I keep thinking about all that I will miss out on when my hearing finally goes kaput. I’ll not be able to hear my husband and children say they love me anymore. Will I be able to hear my grandchildren’s voices? Will I have to wear hearing aids and still be hard of hearing? Will I talk funny? Will I need to learn sign language? Even though I’m a writer, I don’t relish the idea of writing down every word I want to say. Will I feel isolated, even more so than I do now? Will people give up communicating with me because it’s just too damn hard? I already have a hard time deciphering what characters in shows are saying sometimes, but will the day come that I need closed captioning to understand anything I watch?
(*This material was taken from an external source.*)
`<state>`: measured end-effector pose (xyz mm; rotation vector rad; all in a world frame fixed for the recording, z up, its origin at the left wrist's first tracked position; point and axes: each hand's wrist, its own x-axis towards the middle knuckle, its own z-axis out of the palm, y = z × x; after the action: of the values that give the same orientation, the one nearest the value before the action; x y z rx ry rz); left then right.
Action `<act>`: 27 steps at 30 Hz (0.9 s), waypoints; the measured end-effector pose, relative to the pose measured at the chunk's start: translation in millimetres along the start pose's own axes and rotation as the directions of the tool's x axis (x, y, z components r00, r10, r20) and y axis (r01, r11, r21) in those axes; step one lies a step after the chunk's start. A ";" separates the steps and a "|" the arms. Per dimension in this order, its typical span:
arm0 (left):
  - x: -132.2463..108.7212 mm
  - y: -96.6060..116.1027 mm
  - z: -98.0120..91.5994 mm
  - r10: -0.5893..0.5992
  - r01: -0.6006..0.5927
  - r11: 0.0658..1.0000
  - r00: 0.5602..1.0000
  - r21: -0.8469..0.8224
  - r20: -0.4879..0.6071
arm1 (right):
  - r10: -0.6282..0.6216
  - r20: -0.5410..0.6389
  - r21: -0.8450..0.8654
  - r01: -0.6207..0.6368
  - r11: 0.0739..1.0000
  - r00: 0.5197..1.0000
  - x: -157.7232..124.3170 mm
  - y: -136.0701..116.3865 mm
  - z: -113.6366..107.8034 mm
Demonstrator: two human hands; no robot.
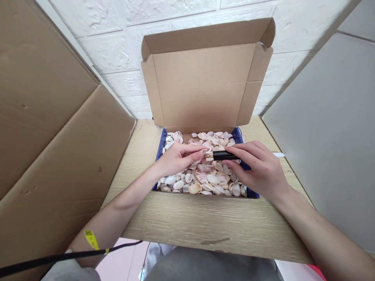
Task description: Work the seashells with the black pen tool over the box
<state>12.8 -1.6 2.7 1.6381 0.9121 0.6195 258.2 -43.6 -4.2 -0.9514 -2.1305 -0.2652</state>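
A cardboard box stands open on the wooden table, its lid raised at the back. A blue lining shows at its sides, and it is filled with several small pale seashells. My right hand is closed round a black pen-like tool held level over the shells, its tip pointing left. My left hand hovers over the shells with fingers pinched at the tool's tip; what it pinches is too small to make out.
A large cardboard sheet walls off the left side. A grey panel closes the right. A white brick wall stands behind the box. A black cable with a yellow tag runs near my left elbow.
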 end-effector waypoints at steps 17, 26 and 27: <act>0.0 0.0 -0.2 -0.002 0.002 0.999 1.000 0.036 0.000 | -0.006 -0.005 -0.012 0.006 1.000 1.000 2.5 -2.9 -3.0; -0.2 0.5 -0.3 -0.009 0.009 1.000 1.000 0.027 0.001 | -0.025 -0.026 -0.008 0.024 1.000 0.999 3.3 -2.4 -2.0; -0.4 0.7 -0.3 -0.006 0.006 0.999 1.000 0.032 0.000 | -0.026 -0.020 -0.005 0.025 1.000 0.999 3.1 -2.0 -1.9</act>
<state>12.6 -1.8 3.4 1.6634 0.9309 0.6031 256.6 -44.2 -0.4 -0.9211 -2.1258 -0.2913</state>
I see people who live with others with hearing loss issues. They get angry when whoever they are speaking to doesn’t hear them or asks them to repeat themselves a few times. I hear their families chastise them about getting hearing aids and how their hearing loss is frustrating their family members. It breaks my heart, and it seems incredibly insensitive, but I can see why it would be difficult to live with someone who can’t hear.
I think of all the things I love to hear: birds singing, my children laughing, spoken word poetry by Shane Koyczan, and my favorite authors speak. And I wonder how they will change for me when my world goes silent.
So, I stand on a precipice of sorts when it comes to my hearing. For now, I will be thankful for what hearing I have. I’ll try to focus on the fact that I’m not deaf yet. I have no idea when my hearing is going to be gone. There’s always a chance that I will just be hard of hearing and not completely deaf. Declining hearing sucks no matter how you dice it. I’m still missing out on sounds that others hear, little clues in daily life that completely pass me by.
One thing is for sure: the list of what I can’t hear is only growing. And it’s breaking my heart.